The grief experts advise the mourner not to make any drastic life changes within the first year. Because I am an idiot, I make all the life changes within the first six months.

I’m still in shock at the post-service reception in the basement of Knox United Church in downtown Calgary. I keep drinking, but my mind is cotton. The room is packed with extended family, childhood friends, dance teachers, the local music community, a small handful of my brother’s ex-girlfriends. One his bandmates collapses, sobbing, in our dad’s arms.

I am in shock and my mind is cotton and I keep drinking, but I still feel. In fact, I feel everything heightened, in particular the outpouring of love and community that has swept over my family after Chris died unexpectedly in his sleep, at 26, on the day before my 32nd birthday.

Three months later, my husband and our cats, Amy and Bella, pack our things into a U-Haul and depart from the humid coastal lefty city where we’ve made our home for eight years.
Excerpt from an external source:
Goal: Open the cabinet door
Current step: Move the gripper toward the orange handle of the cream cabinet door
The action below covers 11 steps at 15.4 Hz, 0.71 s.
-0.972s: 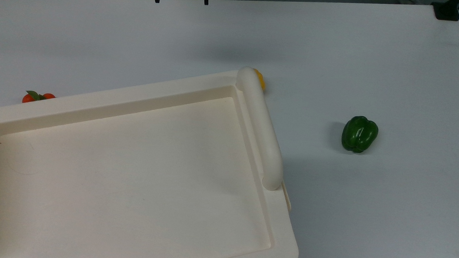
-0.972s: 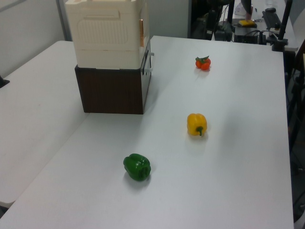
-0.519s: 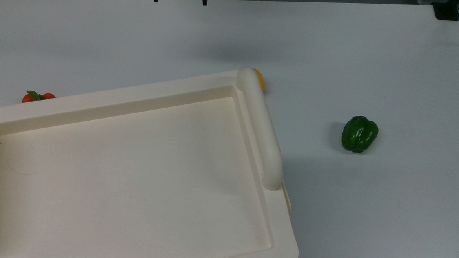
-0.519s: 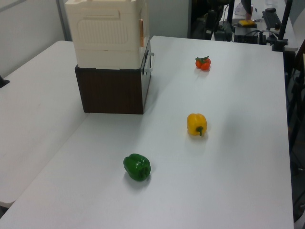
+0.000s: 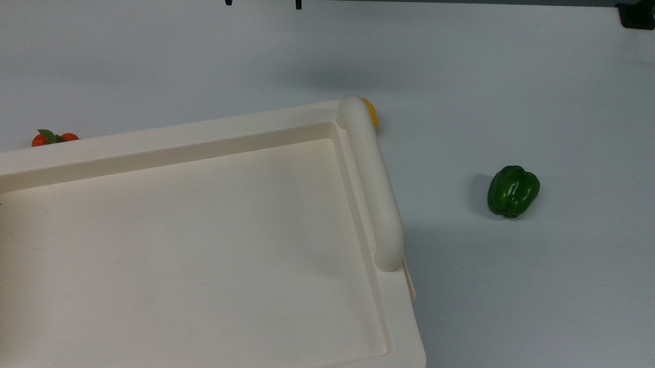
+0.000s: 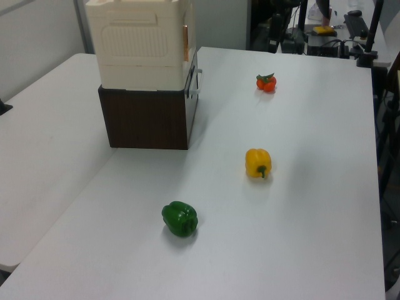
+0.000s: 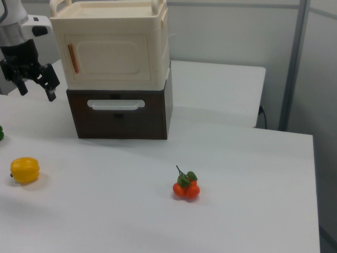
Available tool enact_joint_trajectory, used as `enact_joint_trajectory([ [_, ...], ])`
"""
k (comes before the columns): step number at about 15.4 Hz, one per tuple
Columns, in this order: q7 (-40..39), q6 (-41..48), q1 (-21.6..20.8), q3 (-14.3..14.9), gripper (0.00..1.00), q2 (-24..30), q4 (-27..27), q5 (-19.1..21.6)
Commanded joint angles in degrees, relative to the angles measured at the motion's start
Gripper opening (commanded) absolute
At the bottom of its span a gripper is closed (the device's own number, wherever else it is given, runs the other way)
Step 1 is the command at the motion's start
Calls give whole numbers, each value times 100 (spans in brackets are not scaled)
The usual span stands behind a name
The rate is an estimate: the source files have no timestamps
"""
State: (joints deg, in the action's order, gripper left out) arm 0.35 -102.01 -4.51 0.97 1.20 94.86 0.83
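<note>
Pincer (image 7: 36, 88): released, fingers spread and pointing down, hanging above the bench (image 7: 237, 211) at the right view's left, apart from the cabinet.
Door (image 7: 108, 55): shut, on the cream cabinet's front, its orange handle (image 7: 73, 58) at the edge nearest the pincer.
Drawer (image 7: 116, 104): directly beneath the door.
Risk: the slim handle invites a glancing grip; fingers could slip off, or shove the cabinet instead.

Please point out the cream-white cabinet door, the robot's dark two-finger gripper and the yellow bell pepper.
cream-white cabinet door (image 7: 108, 60): right view, panel centre.
dark two-finger gripper (image 7: 36, 90): right view, between fingertips.
yellow bell pepper (image 6: 257, 162): left view, body.
</note>
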Motion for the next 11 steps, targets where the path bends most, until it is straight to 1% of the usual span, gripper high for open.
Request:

It’s an eleven-hour drive to the arid conservative oil-town of my birth. I’m a different person from when I left: I don’t eat meat anymore. I’m more mature, less erratic. My politics have shifted. To the shock of my brother’s death, I add cultural and geographical shock.

My husband and I move into my parents’ basement. We don’t have jobs lined up: he’d been unable to acquire any sessional teaching work for the summer in Vancouver, and my 12-month term as replacement for a managing editor on leave was coming to an end. Rather than try to stay and find work, we’d decided to book it out of town.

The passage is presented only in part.